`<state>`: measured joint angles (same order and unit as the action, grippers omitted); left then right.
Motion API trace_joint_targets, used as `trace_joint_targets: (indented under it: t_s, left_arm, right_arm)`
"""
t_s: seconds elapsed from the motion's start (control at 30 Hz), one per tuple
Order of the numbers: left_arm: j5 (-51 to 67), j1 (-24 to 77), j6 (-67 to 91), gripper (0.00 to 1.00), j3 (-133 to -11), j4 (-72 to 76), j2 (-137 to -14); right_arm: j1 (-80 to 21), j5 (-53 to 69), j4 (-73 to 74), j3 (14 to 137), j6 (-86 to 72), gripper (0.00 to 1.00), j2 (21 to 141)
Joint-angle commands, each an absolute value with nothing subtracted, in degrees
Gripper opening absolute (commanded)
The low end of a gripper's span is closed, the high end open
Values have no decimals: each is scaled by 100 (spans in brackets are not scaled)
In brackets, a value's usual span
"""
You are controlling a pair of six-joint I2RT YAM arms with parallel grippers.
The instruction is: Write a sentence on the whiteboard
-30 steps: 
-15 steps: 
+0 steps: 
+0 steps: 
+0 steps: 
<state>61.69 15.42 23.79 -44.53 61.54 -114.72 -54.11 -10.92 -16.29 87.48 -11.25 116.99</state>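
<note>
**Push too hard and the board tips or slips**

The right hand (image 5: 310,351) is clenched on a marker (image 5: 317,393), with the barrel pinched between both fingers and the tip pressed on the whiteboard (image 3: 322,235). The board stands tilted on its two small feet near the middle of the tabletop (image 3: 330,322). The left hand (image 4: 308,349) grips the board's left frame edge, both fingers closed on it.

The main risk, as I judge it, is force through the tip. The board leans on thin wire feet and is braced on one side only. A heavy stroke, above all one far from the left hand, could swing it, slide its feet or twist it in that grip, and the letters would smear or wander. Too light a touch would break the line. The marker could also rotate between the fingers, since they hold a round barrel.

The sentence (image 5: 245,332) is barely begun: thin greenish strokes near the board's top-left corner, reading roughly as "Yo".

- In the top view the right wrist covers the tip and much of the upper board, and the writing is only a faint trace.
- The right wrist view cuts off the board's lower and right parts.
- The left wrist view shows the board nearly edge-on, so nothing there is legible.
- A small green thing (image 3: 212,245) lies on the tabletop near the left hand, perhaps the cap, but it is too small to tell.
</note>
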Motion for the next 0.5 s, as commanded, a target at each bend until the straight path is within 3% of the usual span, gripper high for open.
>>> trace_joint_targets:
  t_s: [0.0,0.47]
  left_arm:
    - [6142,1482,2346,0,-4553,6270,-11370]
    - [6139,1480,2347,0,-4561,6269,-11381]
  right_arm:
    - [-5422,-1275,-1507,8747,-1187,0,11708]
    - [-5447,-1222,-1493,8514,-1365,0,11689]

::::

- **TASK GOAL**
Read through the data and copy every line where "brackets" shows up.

- **RESULT OF THIS EXERCISE**
Values have no decimals: each is scaled by 100 (spans in brackets are not scaled)
In brackets, a value's usual span

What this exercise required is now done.